-- WHAT YOU WILL DO --
Work through the data and report how many lines include the string "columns", giving the number alone.
-- -- --
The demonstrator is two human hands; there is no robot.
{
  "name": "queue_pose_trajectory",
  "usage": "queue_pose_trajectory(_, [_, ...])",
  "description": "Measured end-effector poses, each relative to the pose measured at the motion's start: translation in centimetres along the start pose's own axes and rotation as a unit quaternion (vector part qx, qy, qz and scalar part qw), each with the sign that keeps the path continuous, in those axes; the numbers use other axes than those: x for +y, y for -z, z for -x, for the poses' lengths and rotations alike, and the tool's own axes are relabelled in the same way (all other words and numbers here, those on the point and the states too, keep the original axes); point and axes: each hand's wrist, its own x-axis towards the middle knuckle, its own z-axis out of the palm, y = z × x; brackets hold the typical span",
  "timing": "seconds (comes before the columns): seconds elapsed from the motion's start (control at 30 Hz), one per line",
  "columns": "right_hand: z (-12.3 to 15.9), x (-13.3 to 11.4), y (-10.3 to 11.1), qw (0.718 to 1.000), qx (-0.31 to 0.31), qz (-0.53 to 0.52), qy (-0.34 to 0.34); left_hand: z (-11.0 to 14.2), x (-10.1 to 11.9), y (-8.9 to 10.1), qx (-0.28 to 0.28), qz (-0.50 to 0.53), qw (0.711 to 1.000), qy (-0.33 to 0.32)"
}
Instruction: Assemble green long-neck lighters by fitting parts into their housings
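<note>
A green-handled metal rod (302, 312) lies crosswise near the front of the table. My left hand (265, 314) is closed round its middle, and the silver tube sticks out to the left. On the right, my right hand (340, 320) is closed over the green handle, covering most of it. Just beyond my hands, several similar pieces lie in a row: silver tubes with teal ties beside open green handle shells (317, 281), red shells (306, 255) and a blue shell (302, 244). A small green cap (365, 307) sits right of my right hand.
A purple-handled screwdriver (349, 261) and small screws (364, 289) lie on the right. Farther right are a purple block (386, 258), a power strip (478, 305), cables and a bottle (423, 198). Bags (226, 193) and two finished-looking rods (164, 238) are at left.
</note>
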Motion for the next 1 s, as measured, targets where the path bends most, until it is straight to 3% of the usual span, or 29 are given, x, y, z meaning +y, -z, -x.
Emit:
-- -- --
-- WRITTEN SOLUTION --
2